Task goal: The listing must be copied out in full and exactly; no images go with it.

◇ ◇ ◇ ◇

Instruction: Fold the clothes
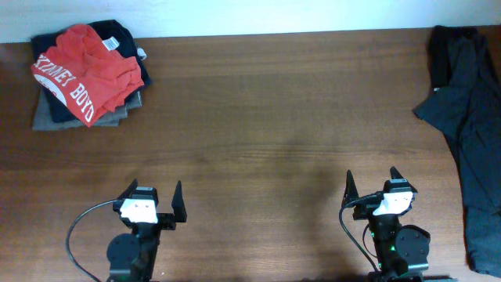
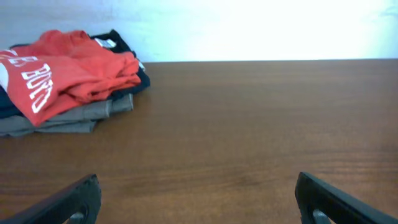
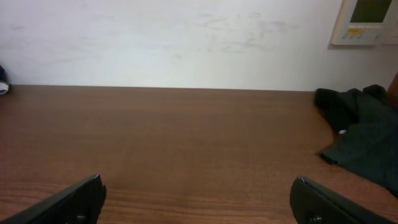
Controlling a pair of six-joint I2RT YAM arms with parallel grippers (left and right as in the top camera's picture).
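The left gripper (image 1: 155,193) and right gripper (image 1: 373,178) gape wide, holding nothing, well apart from the red T-shirt (image 1: 86,70)

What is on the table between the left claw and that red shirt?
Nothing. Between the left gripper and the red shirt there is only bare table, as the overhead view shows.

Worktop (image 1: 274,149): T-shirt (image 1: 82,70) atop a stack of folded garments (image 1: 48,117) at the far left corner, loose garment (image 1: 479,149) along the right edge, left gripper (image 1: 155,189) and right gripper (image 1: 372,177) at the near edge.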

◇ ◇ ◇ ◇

Exercise solution:
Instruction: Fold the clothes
Controlling a pair of six-joint I2RT YAM arms with parallel grippers (left and right as in the top camera's picture).
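The left gripper (image 1: 155,193) and right gripper (image 1: 373,178) gape wide, holding nothing, well apart from the red T-shirt (image 1: 86,70)

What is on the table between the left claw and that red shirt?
Nothing. Between the left gripper and the red shirt there is only bare table, as the overhead view shows.

Worktop (image 1: 274,149): T-shirt (image 1: 82,70) atop a stack of folded garments (image 1: 48,117) at the far left corner, loose garment (image 1: 479,149) along the right edge, left gripper (image 1: 155,189) and right gripper (image 1: 372,177) at the near edge.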

Nothing else is part of this exercise.